Scan the lines below; pull out those with "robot".

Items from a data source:
________________________

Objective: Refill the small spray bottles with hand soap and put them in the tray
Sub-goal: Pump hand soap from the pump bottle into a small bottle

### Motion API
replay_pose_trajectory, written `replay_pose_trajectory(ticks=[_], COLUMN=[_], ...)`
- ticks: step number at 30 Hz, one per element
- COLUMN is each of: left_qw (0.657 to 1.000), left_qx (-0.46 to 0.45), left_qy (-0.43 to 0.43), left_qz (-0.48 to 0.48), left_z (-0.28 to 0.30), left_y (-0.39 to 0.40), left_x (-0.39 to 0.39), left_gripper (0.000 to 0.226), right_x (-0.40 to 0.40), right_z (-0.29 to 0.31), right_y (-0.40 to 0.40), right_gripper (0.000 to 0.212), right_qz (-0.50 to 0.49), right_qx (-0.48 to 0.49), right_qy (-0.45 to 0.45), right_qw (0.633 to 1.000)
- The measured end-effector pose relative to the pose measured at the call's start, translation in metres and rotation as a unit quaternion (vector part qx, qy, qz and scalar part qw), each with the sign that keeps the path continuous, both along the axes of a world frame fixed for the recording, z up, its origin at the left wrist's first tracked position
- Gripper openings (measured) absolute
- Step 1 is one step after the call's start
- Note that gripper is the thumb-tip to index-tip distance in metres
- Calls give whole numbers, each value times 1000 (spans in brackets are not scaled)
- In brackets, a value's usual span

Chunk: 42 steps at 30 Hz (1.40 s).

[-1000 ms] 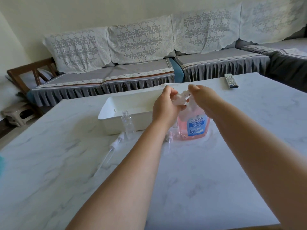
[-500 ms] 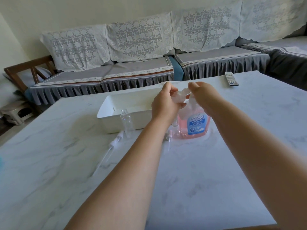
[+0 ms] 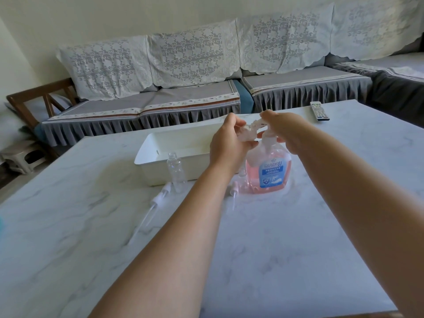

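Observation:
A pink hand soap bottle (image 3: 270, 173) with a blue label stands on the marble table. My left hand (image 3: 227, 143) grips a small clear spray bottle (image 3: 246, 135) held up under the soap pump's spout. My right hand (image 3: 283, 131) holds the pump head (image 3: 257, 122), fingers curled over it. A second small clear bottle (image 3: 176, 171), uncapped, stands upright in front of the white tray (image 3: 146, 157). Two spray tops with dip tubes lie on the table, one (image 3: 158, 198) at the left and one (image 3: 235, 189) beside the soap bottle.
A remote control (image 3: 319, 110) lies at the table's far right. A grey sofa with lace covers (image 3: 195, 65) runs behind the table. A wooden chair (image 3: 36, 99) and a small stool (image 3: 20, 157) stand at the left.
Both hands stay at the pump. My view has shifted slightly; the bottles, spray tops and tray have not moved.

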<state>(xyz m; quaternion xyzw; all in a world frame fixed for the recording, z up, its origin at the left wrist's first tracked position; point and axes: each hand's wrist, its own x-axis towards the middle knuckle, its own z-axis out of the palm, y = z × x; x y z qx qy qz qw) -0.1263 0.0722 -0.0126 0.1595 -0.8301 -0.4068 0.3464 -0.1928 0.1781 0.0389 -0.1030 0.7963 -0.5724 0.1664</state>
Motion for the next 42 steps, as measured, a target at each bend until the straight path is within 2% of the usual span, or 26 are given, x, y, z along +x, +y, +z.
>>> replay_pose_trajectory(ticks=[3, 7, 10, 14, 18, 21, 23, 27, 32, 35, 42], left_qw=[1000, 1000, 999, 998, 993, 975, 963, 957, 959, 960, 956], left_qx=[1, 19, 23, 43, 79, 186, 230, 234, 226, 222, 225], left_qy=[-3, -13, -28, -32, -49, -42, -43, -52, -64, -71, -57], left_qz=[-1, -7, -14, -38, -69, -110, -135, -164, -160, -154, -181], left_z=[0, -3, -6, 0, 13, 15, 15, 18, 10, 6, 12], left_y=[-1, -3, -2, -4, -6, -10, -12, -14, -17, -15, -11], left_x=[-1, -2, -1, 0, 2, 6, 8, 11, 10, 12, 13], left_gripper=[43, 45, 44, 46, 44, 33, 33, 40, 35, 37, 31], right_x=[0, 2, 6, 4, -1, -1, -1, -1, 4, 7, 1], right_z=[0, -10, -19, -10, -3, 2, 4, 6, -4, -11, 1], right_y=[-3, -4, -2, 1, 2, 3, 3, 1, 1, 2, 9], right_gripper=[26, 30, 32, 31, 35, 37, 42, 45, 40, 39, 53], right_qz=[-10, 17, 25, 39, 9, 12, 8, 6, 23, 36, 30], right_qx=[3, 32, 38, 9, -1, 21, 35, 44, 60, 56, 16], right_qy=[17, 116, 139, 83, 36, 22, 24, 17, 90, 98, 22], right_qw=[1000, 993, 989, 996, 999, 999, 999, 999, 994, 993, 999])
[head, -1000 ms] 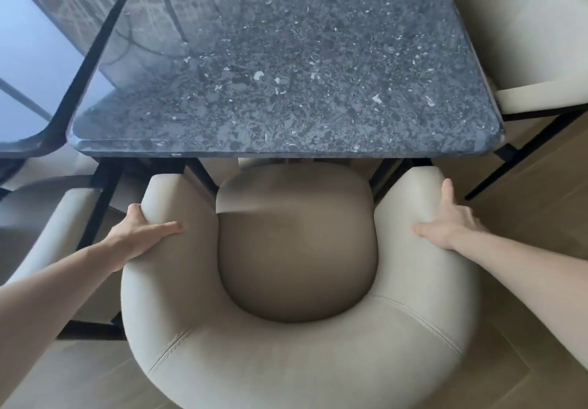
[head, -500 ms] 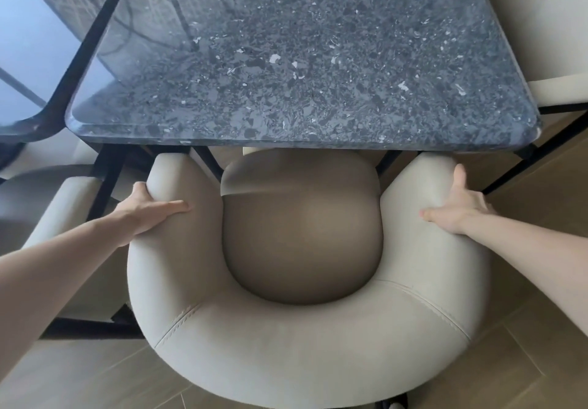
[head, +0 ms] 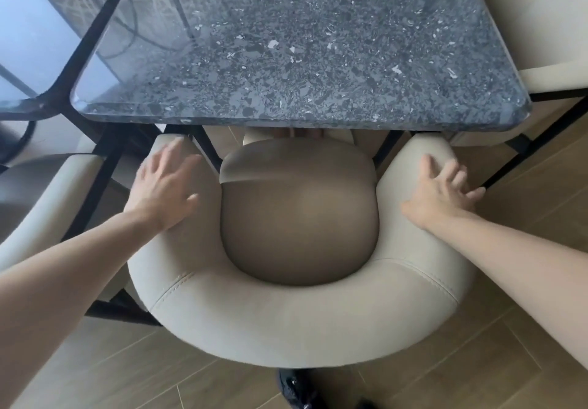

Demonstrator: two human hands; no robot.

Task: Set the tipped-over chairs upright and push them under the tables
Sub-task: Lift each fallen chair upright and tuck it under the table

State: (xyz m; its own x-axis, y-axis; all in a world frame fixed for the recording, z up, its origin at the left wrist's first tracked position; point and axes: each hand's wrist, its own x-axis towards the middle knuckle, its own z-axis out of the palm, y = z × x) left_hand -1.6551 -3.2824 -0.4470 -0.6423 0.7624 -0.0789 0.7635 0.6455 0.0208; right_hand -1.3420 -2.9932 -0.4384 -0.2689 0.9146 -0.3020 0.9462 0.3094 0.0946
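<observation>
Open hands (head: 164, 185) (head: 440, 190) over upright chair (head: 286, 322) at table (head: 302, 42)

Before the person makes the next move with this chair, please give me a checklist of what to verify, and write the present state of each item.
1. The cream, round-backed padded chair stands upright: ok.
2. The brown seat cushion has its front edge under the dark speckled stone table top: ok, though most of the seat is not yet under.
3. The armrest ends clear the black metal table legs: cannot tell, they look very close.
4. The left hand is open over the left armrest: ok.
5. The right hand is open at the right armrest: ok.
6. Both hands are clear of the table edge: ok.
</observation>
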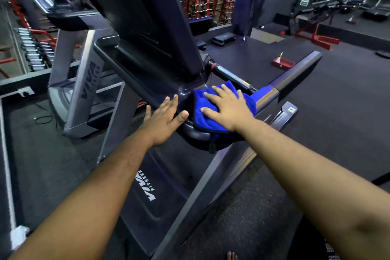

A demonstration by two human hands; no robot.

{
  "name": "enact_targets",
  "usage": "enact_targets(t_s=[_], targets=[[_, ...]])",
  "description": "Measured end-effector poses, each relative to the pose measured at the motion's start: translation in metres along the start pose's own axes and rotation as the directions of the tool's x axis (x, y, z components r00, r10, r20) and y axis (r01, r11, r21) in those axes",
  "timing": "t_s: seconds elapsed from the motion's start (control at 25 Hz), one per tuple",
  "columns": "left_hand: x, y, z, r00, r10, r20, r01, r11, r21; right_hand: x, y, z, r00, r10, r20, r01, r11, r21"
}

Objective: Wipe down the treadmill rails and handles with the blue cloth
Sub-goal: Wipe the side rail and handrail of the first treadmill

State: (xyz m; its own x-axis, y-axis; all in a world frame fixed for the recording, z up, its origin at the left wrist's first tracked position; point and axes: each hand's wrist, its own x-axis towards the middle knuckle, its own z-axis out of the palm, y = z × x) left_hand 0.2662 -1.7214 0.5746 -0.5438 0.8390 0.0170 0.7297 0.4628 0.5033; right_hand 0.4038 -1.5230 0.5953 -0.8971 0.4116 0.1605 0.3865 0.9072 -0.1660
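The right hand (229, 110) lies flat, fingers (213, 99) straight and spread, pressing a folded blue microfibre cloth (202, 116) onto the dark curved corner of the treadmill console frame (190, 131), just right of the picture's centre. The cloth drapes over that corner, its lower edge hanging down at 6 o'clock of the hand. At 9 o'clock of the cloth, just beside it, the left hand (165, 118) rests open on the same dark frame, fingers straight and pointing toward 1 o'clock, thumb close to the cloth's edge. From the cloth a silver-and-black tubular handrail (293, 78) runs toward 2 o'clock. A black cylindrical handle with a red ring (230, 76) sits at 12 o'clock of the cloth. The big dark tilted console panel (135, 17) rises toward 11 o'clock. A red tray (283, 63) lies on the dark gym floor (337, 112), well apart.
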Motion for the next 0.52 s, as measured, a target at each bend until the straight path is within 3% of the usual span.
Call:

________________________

Answer box ::
Demonstrator: two human hands; no robot.
A demonstration by two human hands; no robot.

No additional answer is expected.